I will tell you what i do. I made one this summer, and i made it without, because of the dust build-up. I make my feather boards to be clamped on the table edge. I also have a t- rail slot in the fence, so i can set a feather board, or a stop to the fence. I still clamp on a feather board if i need to hold it down. You will get other ideas, so in the end, you do what you feel is best


----------



## woodnthings (Jan 24, 2009)

*Daryl this doesn't make sense:*

Don't you mean "router" table? I'm confused here, anyone else? OK your thread title says "router". A miter slot is useful for profiling end grain and panels , styles and other work where you need to keep the piece at 90 degree to the cutter. I have one on my router table. There are clamp down jigs and fixtures as well as miter gauges to hold the work. I would suggest adding one if possible. JMO bill


----------



## sofalinux (May 28, 2009)

But olddutchman, although you make good sense, and I shall consider your advice, you still did not say where you got your T-rail (is that the proper term?).

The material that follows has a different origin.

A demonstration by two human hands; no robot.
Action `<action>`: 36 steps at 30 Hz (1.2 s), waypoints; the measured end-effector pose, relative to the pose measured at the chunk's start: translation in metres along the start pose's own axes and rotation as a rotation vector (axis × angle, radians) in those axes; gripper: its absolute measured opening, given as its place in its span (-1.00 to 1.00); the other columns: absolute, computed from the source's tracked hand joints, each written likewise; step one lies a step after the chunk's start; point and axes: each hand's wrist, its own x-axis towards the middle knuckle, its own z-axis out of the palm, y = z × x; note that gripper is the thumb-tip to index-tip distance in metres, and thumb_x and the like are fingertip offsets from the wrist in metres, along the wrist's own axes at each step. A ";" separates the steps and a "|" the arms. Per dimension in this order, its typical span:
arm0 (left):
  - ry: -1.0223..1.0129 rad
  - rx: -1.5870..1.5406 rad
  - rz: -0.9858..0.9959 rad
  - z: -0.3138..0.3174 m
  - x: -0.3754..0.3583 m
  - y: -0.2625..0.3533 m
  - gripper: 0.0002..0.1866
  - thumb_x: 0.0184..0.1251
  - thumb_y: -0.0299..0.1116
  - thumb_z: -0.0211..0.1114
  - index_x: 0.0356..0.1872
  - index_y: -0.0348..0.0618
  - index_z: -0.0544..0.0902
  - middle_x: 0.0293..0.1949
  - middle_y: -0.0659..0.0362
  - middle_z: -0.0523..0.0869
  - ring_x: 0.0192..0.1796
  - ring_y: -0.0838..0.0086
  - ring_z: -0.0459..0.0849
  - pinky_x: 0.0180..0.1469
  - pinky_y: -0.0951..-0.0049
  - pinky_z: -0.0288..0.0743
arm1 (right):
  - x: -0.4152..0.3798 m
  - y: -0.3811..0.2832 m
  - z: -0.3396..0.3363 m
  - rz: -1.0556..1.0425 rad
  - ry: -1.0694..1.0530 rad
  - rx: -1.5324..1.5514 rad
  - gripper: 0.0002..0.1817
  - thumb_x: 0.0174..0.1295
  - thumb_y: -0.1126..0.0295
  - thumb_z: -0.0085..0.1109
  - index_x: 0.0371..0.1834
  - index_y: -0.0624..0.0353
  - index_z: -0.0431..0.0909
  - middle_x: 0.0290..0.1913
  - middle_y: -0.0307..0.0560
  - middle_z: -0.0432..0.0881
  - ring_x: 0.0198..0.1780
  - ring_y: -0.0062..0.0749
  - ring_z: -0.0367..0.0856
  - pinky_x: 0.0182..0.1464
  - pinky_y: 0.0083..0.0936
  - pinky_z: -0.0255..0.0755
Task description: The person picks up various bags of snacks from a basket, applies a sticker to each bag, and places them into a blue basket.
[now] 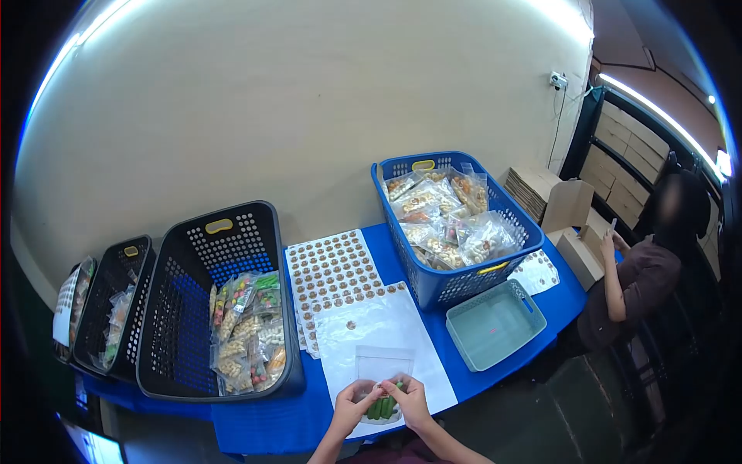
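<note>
My left hand (353,404) and my right hand (410,400) meet at the near edge of the blue table (263,421). Together they pinch a small clear bag of green snacks (382,407) at its top. The bag lies on a white sheet (379,329), just below an empty clear pouch (383,360). Sheets of round brown stickers (334,269) lie beyond, toward the wall.
A black basket (220,301) holding snack bags stands at left, with two more black baskets (116,301) further left. A blue basket (452,224) full of bags is at right, a small teal tray (495,323) before it. A person (645,271) sits at far right by cardboard boxes (576,232).
</note>
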 end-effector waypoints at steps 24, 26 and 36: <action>0.064 -0.102 0.102 0.153 0.117 -0.019 -0.88 0.17 -0.41 0.20 -0.38 -0.27 0.55 -0.42 0.20 0.63 -0.35 0.62 0.56 -0.23 0.63 0.42 | 0.094 -0.068 -0.161 -0.030 -0.209 -0.202 -0.82 0.04 0.46 0.22 -0.30 0.26 0.49 -0.36 -0.26 0.55 -0.29 -0.68 0.48 -0.22 -0.70 0.36; -0.003 -0.082 0.068 0.166 0.126 -0.022 -0.86 0.16 -0.40 0.21 -0.34 -0.26 0.56 -0.38 0.20 0.63 -0.30 0.60 0.57 -0.18 0.61 0.42 | 0.098 -0.081 -0.174 -0.018 -0.141 -0.093 -0.87 0.03 0.50 0.20 -0.35 0.27 0.50 -0.40 -0.27 0.55 -0.32 -0.69 0.49 -0.25 -0.70 0.36; 0.047 0.083 -0.001 0.205 0.134 -0.033 -0.77 0.14 -0.34 0.24 -0.24 -0.28 0.57 -0.27 0.19 0.62 -0.19 0.58 0.54 -0.11 0.58 0.39 | 0.120 -0.093 -0.227 0.113 -0.188 0.009 -0.86 0.11 0.42 0.15 -0.33 0.27 0.52 -0.37 -0.20 0.59 -0.36 -0.65 0.52 -0.28 -0.73 0.37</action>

Woodnthings... I have now edited my post to say properly what I meant to say...router table:wallbash:
Are you saying that your T-slot hosts a mitre gauge too. I did not know they would hold a mitre fence. Can you explain, if I am not seeing the picture correctly?


----------



## woodnthings (Jan 24, 2009)

*They are not the same size generally*

here's a link to rocklers: http://www.rockler.com/product.cfm?page=21276&filter=t%20tracks%20kits The miter bar standard size is 3/8" by 3/4", FYI.
The T track fits the miter slot as it is also 3/8" by 3/4' , so it's a little confusing...http://www.rockler.com/product.cfm?page=21967&filter=t tracks kits
bill


----------



## olddutchman (Jul 4, 2008)

No, it's not a proper term. I used the router and used a bit used to slot the back of a picture frame, that excepts a stop block, I still use feather boards clamped on. Sorry for my bad explanation, I wasn't thinking That somebody couldn't make sence of it. IT"S AN OLD MAN THING, sorry It's called a keyhole bit


----------



## olddutchman (Jul 4, 2008)

*Sorry,*

:blinkon't know where my post went to. I used a key hole bit. No a miter slot it isn't The miter slot isn't usd by me I use a sled with the quick release clamp to do any tendons. The explanation was bad, i didn't think about the fact that it didn't make any sence. I built the router table and fence I am not as young as i would like, We'll call my post an old man with short memory :no: SORRY:::bangin:


----------



## sofalinux (May 28, 2009)

I've used a keyhole bit:thumbsup:


----------



## Lucas54 (Aug 21, 2008)

I put a Kreg mitre slot/t-track in mine. I couldn't decide between the 2 and just happened upon the combo while at a Woodcraft.
Like this -


----------



## Norman Pyles (Dec 30, 2007)

I built mine without a slot, but added a t-track later so I could mount a feather board in the track. Tried clamping the feather boards to the top but the clamps kept getting in the way.


----------



## sofalinux (May 28, 2009)

I'm pretty sure I'll be going with the T-slot. Thanks guys for all your replies.


----------



## cinderellawu (Jan 1, 2010)

I'm not quite understand what do you want to do with the T-solt router,but if you need T-slot router,maybe you can contact me.


----------



## GeorgeC (Jul 30, 2008)

My router table has a miter slot(track) in the table. I think this is a necessary item.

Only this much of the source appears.